Step 3: Now, we're going to run our Importer to generate a .seq file that we can pass into the MapReduce programs we'll write. The importer is actually itself a MapReduce program! You can take a look at Importer.java if you want, but the implementation details aren't important for this part of the lab. You can generate your input file like so:
$ make generate-input myinput=YOUR_FILE_FROM_STEP_2.txt
Your generated .seq file can now be found in the convertedOut directory in your lab12 directory. Throughout the rest of this lab, you'll be able to run the mapreduce programs we write using make commands. The make commands will be of the form make PROGRAMNAME-INPUTSIZE. If you wish to try out the input file you generated here, you can instead run:
$ make PROGRAMNAME myinput=YOUR_SEQ_FILE_FROM_STEP_3.txt.seq # Output in wc-out-PROGRAMNAME/ directory
Exercise 1: Running Word Count
For this exercise you will need the Makefile and already-completed WordCount.java. You must compile and package the .java source file into a .jar and then run it on our desired input. Luckily, this is available as a convenient make command:
$ make wordcount-small
This will run WordCount over billOfRights.txt.seq. Your output should be visible in wc-out-wordcount-small/part-r-00000. If we had used multiple reduces, the output would be split across part-r-[id.num], where Reducer "id.num" outputs to the corresponding file. The key-value pair for your Map tasks is a document identifier and the actual document text.
Next, try your code on the larger input file complete-works-mark-twain.txt.seq. In general, Hadoop requires that the output directory not exist when a MapReduce job is executed, however our Makefile takes care of this by removing our old output directory. Remember that we DON'T need to rebuild wc.jar, separately; the Makefile takes care of all the details.
$ make wordcount-medium
Your output for this command will be located in the wc-out-wordcount-medium directory. The first few lines will be confusing since the words you see there are actually numbers (for example, chapter numbers). Search through the file for a word like "the" to get a better understanding of the output. You may also notice that the Reduce "percentage-complete" moves in strange ways. There's a reason for it -- your code is only the last third of the progress counter. Hadoop treats the distributed shuffle as the first third of the Reduce. The sort is the second third. The actual Reduce code is the last third. Locally, the sort is quick and the shuffle doesn't happen at all. So don't be surprised if progress jumps to 66% and then slows.

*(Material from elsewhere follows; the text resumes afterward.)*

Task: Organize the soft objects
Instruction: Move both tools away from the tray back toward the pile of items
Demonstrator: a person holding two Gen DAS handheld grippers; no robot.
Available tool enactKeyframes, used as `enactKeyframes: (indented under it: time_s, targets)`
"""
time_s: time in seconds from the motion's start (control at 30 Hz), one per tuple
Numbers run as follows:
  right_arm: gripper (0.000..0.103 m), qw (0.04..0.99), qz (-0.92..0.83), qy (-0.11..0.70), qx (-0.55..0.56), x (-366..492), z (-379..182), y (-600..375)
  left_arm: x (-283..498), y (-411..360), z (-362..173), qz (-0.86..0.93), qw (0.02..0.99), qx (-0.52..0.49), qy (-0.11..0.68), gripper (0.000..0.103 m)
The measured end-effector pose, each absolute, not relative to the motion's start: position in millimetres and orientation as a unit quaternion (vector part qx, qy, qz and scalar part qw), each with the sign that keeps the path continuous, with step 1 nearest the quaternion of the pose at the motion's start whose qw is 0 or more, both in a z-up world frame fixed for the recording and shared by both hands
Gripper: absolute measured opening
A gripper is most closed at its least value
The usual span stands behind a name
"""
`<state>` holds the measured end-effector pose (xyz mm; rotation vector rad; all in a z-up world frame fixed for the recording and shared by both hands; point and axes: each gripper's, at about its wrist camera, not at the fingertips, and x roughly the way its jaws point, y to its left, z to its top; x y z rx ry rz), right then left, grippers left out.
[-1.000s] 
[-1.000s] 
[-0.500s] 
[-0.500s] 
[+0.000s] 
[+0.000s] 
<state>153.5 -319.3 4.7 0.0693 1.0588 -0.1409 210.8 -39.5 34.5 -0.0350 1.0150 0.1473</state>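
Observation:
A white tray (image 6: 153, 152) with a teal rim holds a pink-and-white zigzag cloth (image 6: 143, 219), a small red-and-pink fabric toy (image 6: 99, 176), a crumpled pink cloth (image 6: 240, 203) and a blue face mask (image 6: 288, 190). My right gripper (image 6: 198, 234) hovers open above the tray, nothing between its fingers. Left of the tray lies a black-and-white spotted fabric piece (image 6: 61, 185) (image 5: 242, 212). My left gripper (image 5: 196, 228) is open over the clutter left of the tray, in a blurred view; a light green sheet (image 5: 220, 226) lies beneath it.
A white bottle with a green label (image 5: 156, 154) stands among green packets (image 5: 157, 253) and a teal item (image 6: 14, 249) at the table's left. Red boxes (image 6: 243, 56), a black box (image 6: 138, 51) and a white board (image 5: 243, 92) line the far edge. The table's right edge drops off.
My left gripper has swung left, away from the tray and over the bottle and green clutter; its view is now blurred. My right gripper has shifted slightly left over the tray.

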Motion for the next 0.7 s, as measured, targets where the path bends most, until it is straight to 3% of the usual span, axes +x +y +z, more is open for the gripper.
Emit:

Exercise 2: Document Word Count
Open DocWordCount.java. Notice that it currently contains the same code as WordCount.java (but with modified class names), which you just compiled and tried for yourself. Modify it to count the number of documents containing each word rather than the number of times each word occurs in the input.
You should only need to modify the code inside the map() function for this part. Each call to map() gets a single document, and each document is passed to exactly one map().
You can test DocWordCount using either of the following (for our two data sets):
$ make docwordcount-small # Output in wc-out-docwordcount-small/
$ make docwordcount-medium # Output in wc-out-wordcount-medium/
- Explain your modifications to DocWordCount.java to your TA.
- Show your output for billOfRights (aka the output for running make docwordcount-small). In particular, what values did you get for "Amendment", "the", and "arms"? Do these values make sense?
Exercise 3: Full Text Index Creation
Open Index.java. Notice again that it contains the same code as WordCount.java (With class names modified). Modify it to output every word and a list of locations (document identifier followed by the word index of EACH time that word appears in that document). Make sure your word indices start at zero. Your output should have lines that look like (minor line formatting details don't matter):
word1 document1-id: word#, word#, ... word1 document2-id: word#, word#, ... . . . word2 document1-id: word#, word#, ... word2 document3-id: word#, word#, ... . . .
Notice that there will be a line of output for EACH document in which that word appears and EACH word and document pair should only have ONE list of indices. Don't forget that the key-value pair for your Map tasks is a document identifier and the actual document text. You can assume that there's just one reducer and hence just one output file.
Note: Remember that the Reduce task will execute on key-value pairs in whatever order they are passed to it. You should NOT expect your final output to be ordered nicely.
For this exercise, you may need to modify map(), reduce(), and the type signature for reduce(). You will also need to make a minor edit to main() to tell the framework about the new type signature for reduce().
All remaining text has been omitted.